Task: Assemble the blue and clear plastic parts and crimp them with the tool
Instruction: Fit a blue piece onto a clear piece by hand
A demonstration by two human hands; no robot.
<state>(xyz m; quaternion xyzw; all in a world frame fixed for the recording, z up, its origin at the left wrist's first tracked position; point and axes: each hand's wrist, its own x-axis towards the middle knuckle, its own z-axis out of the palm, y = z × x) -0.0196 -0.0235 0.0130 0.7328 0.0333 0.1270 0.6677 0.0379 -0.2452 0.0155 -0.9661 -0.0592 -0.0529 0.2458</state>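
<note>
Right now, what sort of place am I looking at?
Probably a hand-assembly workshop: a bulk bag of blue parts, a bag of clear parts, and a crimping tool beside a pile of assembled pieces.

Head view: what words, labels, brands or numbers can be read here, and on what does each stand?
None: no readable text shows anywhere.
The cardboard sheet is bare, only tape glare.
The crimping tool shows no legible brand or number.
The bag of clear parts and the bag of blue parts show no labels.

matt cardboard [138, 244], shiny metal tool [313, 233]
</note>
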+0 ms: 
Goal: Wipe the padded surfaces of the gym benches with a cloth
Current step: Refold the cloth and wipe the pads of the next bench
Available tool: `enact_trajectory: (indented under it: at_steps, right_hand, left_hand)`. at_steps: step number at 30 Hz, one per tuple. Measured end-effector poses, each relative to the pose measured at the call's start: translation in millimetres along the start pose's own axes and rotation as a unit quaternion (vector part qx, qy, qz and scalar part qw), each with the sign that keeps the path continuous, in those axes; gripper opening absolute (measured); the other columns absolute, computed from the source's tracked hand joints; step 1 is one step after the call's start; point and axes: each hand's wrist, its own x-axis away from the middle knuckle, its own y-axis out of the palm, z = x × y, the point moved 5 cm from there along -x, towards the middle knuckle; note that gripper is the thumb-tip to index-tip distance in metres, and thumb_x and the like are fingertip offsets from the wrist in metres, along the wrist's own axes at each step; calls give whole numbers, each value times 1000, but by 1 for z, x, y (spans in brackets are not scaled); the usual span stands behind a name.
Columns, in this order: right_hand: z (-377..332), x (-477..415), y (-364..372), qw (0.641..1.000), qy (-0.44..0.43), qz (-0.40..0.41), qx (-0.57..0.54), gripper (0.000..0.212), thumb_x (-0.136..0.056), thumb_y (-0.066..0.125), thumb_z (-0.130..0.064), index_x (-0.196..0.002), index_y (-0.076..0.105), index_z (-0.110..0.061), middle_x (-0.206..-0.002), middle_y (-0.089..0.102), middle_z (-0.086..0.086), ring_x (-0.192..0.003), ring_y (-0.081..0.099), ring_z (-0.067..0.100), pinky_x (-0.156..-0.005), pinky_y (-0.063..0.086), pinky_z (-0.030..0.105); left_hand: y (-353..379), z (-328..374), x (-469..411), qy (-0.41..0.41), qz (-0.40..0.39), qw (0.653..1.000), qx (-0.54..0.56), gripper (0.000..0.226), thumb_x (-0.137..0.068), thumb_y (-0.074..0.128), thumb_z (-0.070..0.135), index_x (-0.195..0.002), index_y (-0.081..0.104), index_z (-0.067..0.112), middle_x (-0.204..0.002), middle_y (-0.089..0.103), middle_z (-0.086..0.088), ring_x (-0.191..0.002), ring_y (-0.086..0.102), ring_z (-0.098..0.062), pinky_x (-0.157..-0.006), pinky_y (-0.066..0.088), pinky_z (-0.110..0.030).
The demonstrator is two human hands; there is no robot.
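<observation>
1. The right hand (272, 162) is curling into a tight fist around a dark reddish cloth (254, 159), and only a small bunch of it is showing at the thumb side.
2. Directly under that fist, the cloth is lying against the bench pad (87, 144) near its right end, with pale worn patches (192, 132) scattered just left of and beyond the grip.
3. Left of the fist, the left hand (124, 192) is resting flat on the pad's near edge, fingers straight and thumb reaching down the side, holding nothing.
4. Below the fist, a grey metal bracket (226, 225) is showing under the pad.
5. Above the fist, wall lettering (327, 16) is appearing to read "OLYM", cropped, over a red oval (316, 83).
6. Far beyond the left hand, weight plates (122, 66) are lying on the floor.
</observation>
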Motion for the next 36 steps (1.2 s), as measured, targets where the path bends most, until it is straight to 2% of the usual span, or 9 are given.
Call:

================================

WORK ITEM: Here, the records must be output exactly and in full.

RESULT:
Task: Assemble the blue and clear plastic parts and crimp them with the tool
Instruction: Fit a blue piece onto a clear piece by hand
A demonstration by two human hands; no robot.
<state>(xyz m; quaternion xyzw; all in a world frame fixed for the recording, z up, its origin at the left wrist's first tracked position; point and axes: each hand's wrist, its own x-axis towards the middle knuckle, its own z-axis out of the palm, y = z × x) -0.0196 -0.0235 0.0130 0.7328 0.0333 0.1270 0.6677 0.0379 -0.2452 0.0155 -0.9661 -0.0592 -0.0529 0.2458</state>
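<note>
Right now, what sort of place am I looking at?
Probably a hand-assembly workshop: a bulk bag of blue parts, a bag of clear parts, and a crimping tool beside a pile of assembled pieces.

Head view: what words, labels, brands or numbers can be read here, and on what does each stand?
None: no readable text shows anywhere.
The cardboard sheet is bare, only tape glare.
The crimping tool shows no legible brand or number.
The bag of clear parts and the bag of blue parts show no labels.

matt cardboard [138, 244], shiny metal tool [313, 233]
</note>
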+0 ms: 
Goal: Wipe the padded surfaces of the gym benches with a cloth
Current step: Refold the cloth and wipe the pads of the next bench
Available tool: `enact_trajectory: (indented under it: at_steps, right_hand, left_hand)`. at_steps: step number at 30 Hz, one per tuple. Measured end-effector poses, each relative to the pose measured at the call's start: translation in millimetres along the start pose's own axes and rotation as a unit quaternion (vector part qx, qy, qz and scalar part qw), each with the sign that keeps the path continuous, in those axes; gripper opening absolute (measured); the other columns absolute, computed from the source's tracked hand joints; step 1 is one step after the call's start; point and axes: each hand's wrist, its own x-axis away from the middle knuckle, its own y-axis out of the palm, z = x × y, the point moved 5 cm from there along -x, towards the middle knuckle; note that gripper is the thumb-tip to index-tip distance in metres, and thumb_x and the like are fingertip offsets from the wrist in metres, along the wrist's own axes at each step; calls give whole numbers, each value times 1000, but by 1 for z, x, y (spans in brackets are not scaled); the usual span stands behind a name.
Columns, in this order: right_hand: z (-377..332), x (-477..415), y (-364..372), qw (0.641..1.000), qy (-0.44..0.43), qz (-0.40..0.41), qx (-0.57..0.54), gripper (0.000..0.212), thumb_x (-0.136..0.056), thumb_y (-0.066..0.125), thumb_z (-0.130..0.064), index_x (-0.196..0.002), index_y (-0.076..0.105), index_z (-0.110..0.061), middle_x (-0.206..-0.002), middle_y (-0.089..0.102), middle_z (-0.086..0.086), ring_x (-0.192..0.003), ring_y (-0.081..0.099), ring_z (-0.067..0.100), pinky_x (-0.156..-0.005), pinky_y (-0.063..0.086), pinky_z (-0.030..0.105); left_hand: y (-353..379), z (-328..374), x (-469..411), qy (-0.41..0.41), qz (-0.40..0.39), qw (0.653..1.000), qx (-0.54..0.56), gripper (0.000..0.226), thumb_x (-0.137..0.068), thumb_y (-0.074..0.128), thumb_z (-0.070..0.135), index_x (-0.195..0.002), index_y (-0.081..0.104), index_z (-0.067..0.112), middle_x (-0.204..0.002), middle_y (-0.089..0.103), middle_z (-0.086..0.088), ring_x (-0.191..0.002), ring_y (-0.086..0.102), ring_z (-0.098..0.062), pinky_x (-0.157..-0.006), pinky_y (-0.066..0.088), pinky_z (-0.110..0.030).
The demonstrator is two human hands; there is no robot.
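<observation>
1. The right hand (272, 162) is curling into a tight fist around a dark reddish cloth (254, 159), and only a small bunch of it is showing at the thumb side.
2. Directly under that fist, the cloth is lying against the bench pad (87, 144) near its right end, with pale worn patches (192, 132) scattered just left of and beyond the grip.
3. Left of the fist, the left hand (124, 192) is resting flat on the pad's near edge, fingers straight and thumb reaching down the side, holding nothing.
4. Below the fist, a grey metal bracket (226, 225) is showing under the pad.
5. Above the fist, wall lettering (327, 16) is appearing to read "OLYM", cropped, over a red oval (316, 83).
6. Far beyond the left hand, weight plates (122, 66) are lying on the floor.
</observation>
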Motion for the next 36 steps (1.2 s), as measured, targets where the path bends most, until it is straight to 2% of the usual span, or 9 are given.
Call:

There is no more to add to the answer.